Jiten Paul, a veteran journalist and freedom fighter, passed away on Friday at a hospital in Agartala, at age of 101. With his demise, a brilliant legacy of journalism and social movement in northeast India came to an end.
“He was suffering from ailments, mainly old age complications and passed away before dawn”, a doctor of GBP Hospital said. A large number of journalists, photographers and people from different walk of life rushed to the hospital after the news spread.
He launched Tripura’s first Bengali daily Jagaran in 1953 and had been a guiding force for journalists, intellectuals and social activists for decades.
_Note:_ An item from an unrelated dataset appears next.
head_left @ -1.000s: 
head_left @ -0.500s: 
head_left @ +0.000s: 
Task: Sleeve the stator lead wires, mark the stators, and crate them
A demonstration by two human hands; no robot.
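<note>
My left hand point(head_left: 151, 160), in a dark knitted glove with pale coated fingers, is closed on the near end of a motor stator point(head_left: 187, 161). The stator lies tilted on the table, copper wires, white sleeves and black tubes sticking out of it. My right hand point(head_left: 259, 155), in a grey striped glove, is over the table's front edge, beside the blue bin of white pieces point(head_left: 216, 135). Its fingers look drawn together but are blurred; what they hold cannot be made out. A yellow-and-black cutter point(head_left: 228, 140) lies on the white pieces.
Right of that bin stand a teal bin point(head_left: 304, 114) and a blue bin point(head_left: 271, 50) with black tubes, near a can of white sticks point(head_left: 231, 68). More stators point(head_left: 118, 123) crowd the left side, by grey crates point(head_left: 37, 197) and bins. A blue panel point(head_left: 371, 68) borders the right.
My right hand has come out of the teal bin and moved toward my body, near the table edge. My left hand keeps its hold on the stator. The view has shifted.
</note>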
He tirelessly worked towards rehabilitation of Bengali migrants from East Pakistan after partition of India and later for people displaced internally due to ethnic strife and insurgency problem in Tripura.
Before settling down in Tripura, he took part in India’s independence movement in Brahmanbaria district of Bangladesh, where he was born in 1914. The nonagenarian was actively involved welfare activities and rights movements of journalists till his last days.
Tripura Journalists Union, Tripura Working Journalists Association, Tripura Photo Journalists Association, Tripura Outstation Correspondents’ Forum, Agartala Press Club and several non-media organisations paid tribute to the departed soul. Leaders of political divide visited his home and also attended his funeral.